Bien sûr, il ne connaît pas mon petit secret. Et j'ai l'impression, au vu de la tête dépitée qu'il tire, que l'idée ne l'enchante pas plus que ça. Il me dévisage de longues secondes. Je me pince les lèvres et détourne le regard, mal à l'aise.

— Tu me fais confiance ? reprend Catalina qui n'a rien raté de la scène, en s'adressant à son père.

— Ne vous inquiétez pas, monsieur Moreau, ajoute Diégo en retroussant les manches de sa chemise blanche qui contraste avec sa peau mate, je serai là pour l'aider, et Vanessa aussi.

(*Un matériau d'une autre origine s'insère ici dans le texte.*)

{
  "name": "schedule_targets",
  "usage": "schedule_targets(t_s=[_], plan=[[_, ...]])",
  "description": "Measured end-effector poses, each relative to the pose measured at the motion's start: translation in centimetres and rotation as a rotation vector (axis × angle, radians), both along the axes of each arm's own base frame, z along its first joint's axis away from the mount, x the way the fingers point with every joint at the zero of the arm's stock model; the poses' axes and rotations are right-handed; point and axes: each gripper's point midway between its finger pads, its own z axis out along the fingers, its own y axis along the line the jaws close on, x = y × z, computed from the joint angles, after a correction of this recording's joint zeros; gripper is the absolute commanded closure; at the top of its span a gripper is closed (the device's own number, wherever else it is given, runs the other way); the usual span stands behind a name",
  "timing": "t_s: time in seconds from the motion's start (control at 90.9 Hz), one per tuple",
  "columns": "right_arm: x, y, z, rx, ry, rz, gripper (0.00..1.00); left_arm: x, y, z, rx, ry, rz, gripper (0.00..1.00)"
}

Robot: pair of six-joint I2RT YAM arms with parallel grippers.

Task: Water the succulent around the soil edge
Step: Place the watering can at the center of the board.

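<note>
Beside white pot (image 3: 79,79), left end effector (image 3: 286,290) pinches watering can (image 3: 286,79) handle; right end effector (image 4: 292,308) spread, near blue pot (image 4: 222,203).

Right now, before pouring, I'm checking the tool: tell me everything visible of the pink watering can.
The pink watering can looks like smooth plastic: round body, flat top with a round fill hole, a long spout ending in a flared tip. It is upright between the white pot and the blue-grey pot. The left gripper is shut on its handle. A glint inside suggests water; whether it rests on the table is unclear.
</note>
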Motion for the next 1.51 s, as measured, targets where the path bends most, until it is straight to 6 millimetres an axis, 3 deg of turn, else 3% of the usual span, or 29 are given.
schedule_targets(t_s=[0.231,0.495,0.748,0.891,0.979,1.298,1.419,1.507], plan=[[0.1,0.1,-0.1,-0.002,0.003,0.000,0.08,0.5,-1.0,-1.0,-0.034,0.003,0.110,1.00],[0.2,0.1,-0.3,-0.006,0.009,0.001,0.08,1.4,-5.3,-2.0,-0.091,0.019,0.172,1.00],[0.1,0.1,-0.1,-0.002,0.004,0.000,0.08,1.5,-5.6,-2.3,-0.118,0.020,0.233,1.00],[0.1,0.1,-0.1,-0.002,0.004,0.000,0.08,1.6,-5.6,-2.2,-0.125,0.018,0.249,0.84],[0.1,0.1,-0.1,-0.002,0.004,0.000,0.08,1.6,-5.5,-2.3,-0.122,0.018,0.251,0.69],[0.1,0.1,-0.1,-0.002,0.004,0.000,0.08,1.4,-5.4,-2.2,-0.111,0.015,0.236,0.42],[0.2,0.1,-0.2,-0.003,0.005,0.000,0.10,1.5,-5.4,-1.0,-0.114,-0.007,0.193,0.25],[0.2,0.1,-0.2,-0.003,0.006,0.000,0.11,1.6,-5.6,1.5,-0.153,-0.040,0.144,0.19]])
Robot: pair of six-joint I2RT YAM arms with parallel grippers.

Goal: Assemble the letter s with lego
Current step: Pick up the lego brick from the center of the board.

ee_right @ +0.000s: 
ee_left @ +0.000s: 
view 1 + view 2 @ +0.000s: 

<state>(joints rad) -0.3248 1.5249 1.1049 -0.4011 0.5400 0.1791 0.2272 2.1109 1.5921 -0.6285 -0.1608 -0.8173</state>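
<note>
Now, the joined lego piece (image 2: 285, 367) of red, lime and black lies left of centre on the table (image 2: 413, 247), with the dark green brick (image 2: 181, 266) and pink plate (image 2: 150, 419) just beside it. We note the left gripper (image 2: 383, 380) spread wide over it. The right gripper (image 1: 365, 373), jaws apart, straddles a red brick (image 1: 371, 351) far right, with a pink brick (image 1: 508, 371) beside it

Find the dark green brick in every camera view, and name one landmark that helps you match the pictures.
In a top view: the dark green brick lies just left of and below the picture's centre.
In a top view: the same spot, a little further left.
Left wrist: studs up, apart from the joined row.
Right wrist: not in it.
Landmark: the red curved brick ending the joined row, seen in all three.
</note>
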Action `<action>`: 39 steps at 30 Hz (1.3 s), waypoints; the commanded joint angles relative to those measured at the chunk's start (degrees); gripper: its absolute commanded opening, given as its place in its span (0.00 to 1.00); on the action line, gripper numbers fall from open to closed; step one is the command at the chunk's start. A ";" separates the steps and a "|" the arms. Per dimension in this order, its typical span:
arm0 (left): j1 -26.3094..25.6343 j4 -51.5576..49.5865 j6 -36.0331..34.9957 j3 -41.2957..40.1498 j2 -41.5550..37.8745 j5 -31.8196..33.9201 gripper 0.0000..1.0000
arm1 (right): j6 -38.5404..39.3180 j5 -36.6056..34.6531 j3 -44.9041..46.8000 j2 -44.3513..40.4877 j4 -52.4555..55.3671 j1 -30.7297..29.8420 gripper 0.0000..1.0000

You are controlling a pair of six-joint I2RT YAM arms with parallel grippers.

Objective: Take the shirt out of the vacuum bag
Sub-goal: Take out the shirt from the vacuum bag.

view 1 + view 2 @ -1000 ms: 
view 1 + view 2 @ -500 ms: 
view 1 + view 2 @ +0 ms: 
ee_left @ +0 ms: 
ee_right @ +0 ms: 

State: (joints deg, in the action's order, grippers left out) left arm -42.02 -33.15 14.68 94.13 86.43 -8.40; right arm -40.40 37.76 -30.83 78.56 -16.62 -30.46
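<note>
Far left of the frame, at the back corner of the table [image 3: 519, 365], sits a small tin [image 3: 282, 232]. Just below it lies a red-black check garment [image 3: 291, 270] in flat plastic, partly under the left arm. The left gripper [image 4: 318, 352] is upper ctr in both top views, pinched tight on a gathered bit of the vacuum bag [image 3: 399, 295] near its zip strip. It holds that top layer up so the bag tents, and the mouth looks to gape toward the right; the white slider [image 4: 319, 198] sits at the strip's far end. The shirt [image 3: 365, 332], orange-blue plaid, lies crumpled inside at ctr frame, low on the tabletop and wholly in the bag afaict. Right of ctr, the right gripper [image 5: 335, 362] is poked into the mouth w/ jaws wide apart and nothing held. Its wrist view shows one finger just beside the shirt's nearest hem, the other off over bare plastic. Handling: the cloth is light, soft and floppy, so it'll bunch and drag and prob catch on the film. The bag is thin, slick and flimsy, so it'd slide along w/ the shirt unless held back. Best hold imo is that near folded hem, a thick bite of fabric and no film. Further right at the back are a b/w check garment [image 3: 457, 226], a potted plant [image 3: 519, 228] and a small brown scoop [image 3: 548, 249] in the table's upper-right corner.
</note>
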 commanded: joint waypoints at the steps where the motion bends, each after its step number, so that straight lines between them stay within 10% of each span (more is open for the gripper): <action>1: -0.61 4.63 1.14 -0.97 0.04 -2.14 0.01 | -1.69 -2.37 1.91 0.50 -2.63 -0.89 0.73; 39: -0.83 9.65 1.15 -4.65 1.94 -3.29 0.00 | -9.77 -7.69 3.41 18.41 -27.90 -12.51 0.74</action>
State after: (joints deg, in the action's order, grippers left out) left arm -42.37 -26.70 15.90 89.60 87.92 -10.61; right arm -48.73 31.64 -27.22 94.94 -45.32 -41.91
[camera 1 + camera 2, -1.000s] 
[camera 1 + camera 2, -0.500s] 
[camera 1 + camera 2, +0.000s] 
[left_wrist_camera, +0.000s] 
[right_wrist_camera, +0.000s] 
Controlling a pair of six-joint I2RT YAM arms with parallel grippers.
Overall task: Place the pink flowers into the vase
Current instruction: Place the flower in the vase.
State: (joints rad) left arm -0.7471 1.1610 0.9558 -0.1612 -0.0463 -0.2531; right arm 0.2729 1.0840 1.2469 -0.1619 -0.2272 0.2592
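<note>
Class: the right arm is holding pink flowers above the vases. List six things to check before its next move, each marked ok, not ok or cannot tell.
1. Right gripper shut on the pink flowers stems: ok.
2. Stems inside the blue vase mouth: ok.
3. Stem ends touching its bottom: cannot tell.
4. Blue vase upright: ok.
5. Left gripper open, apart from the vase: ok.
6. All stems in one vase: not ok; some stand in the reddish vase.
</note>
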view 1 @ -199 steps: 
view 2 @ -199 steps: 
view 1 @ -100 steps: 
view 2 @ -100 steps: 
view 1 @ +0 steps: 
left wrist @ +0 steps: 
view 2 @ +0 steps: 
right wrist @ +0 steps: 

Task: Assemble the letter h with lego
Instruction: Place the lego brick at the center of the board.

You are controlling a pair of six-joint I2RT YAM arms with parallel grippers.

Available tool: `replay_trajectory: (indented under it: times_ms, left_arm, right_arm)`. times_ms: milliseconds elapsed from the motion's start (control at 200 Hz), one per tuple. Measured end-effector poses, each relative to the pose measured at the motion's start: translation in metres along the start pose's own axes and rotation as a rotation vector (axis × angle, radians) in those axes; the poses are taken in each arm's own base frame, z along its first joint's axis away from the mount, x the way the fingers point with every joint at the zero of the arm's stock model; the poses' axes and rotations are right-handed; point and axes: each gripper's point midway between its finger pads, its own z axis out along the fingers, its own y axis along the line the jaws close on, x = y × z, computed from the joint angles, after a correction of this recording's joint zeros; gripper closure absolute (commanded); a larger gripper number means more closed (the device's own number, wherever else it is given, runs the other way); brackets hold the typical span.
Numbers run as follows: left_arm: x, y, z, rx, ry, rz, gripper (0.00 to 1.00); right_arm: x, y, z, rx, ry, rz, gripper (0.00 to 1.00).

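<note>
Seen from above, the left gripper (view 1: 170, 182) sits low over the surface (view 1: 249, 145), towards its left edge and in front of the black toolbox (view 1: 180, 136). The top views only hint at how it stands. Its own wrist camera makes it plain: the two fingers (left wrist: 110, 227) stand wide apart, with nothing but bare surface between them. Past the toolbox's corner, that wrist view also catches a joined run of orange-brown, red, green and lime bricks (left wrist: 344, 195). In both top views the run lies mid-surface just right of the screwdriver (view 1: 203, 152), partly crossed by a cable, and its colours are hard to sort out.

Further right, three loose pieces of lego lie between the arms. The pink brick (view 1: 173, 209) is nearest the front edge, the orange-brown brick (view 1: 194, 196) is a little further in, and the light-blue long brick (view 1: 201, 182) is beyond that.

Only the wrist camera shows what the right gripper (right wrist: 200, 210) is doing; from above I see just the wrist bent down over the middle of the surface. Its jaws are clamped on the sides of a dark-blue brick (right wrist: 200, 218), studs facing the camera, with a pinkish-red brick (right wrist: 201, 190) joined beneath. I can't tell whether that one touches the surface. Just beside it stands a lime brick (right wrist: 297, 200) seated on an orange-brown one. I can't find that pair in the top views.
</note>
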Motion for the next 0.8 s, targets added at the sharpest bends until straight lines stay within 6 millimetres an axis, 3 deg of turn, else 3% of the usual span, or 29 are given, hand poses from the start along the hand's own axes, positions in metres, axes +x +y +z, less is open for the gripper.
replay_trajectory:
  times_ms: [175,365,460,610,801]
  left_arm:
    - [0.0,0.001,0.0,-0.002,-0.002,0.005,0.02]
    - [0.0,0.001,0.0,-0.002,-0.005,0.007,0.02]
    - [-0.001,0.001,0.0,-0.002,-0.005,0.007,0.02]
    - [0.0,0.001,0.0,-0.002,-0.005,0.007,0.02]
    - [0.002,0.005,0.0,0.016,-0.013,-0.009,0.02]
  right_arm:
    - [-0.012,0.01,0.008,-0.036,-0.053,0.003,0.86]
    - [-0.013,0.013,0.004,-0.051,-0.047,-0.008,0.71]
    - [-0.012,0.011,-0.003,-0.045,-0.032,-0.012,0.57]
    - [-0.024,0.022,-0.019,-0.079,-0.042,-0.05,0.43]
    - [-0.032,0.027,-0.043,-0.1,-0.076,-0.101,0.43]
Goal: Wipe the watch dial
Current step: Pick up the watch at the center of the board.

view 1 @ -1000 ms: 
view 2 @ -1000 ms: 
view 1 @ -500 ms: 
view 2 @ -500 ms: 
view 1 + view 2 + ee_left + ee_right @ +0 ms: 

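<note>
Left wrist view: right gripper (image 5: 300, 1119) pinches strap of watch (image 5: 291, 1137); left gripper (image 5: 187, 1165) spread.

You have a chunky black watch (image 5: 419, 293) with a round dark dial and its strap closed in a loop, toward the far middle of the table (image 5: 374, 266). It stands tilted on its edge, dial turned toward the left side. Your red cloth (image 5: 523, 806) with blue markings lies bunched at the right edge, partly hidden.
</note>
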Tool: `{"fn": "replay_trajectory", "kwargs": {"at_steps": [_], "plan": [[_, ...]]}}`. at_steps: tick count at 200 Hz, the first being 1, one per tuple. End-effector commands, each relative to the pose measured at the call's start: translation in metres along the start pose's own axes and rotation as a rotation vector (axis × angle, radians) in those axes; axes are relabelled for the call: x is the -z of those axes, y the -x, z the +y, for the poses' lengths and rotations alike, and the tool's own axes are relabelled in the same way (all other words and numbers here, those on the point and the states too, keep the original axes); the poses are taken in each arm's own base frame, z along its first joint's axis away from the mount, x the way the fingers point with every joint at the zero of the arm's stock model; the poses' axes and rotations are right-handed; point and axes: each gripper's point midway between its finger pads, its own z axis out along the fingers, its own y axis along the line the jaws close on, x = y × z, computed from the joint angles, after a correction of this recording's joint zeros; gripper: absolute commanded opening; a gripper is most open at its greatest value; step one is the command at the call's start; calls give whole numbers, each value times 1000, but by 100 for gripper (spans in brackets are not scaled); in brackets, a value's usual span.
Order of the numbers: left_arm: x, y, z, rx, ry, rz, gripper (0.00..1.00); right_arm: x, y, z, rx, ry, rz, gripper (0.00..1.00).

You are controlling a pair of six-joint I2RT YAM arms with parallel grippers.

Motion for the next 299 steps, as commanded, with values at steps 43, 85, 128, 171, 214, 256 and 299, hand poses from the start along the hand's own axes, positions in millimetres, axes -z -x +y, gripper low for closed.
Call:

Garett finit par capituler, bien que très nerveux. Il n'a pas vraiment le choix, de toute façon. Je souris au serveur qui m'adresse un clin d'œil et retourne préparer ses commandes. Encore dos à la foule, je m'accorde une minute pour tenter de faire redescendre la pression. Mais à l'instant même où je m'apprête à me lancer, quelque chose m'interpelle. Un frisson intense qui longe mon épine dorsale et se meurt entre mes reins. Déstabilisée, j'y pose une main hésitante pour vérifier que personne ne me touche. C'est insensé ! Évidemment que personne ne me touche ! Pourtant, l'espace d'une fraction de seconde, j'ai eu la sensation d'une caresse, d'un souffle... d'un baiser ?

Alors seulement, je comprends.

Avant même de me retourner, je sais que l'inconnu de tout à l'heure est ici, quelque part dans la salle. C'est absurde, mais tellement fort. Je m'oblige à ne pas y faire attention et me plonge dans les commandes qui affluent de toutes parts. Mais le poids de sa présence se fait de plus en plus lourd, saturant l'air au point qu'il en devient bientôt irrespirable.

Je relève finalement les yeux et l'aperçois, vêtu d'un simple tee-shirt gris, appuyé nonchalamment contre cette balustrade. Sa silhouette sculpturale se dessine plus nettement que tout à l'heure, dévoilant ses cheveux bruns, courts et rebelles. Il domine la salle, incontestablement. Non seulement par sa position surélevée, mais aussi par son attitude froide, imposante, presque hostile. Son regard sombre est braqué sur moi, j'en ai le souffle coupé. Une nouvelle brise glaciale effleure ma peau tandis qu'une vague de chaleur fait bouillonner mon sang de l'intérieur. C'est comme si mon corps voulait me prévenir de quelque chose que ma tête n'avait pas encore perçu. Un danger, une menace. Les lumières qui vacillent derrière lui font danser les ombres sur son visage dur et accentuent la largeur de sa mâchoire, l'épaisseur de ses lèvres et la courbe régulière de ses sourcils droits qui lui donnent cet air si sévère. Il est d'une beauté obscure, mystérieuse.

Les haut-parleurs crachent une chanson de David Guetta, les stroboscopes s'alignent au tempo des basses, les cris fusent d'un bout à l'autre de la pièce, mais je reste immobile, incapable de détacher mon regard de cet inconnu. Je ne comprends pas ce qui m'arrive. J'ai conscience qu'il faut que je me bouge, que je dois répondre aux clients impatients dont les voix me parviennent à peine, semblables à de lointains échos. Mais la force irrésistible qui émane de cet homme me paralyse. Un rictus étire ses lèvres, je n'arrive pas à dire si c'est volontaire ou s'il s'agit d'une émotion qu'il n'a pas su retenir. Des mains se posent soudainement sur mes épaules ; je sursaute en reprenant conscience.

— Tout va bien ? s'inquiète Diégo, en me fixant de ses grands yeux en amande, bordés de longs cils noirs.

— Oui... oui, bégayé-je en secouant la tête.

Il me sourit tendrement pour me rassurer, et ça fonctionne. Mon cœur se calme, la tension qui comprimait mes muscles s'apaise et je reprends finalement le travail sans plus me retourner vers le balcon de l'Enfer.

Inutile, je sais que le diable a déjà disparu.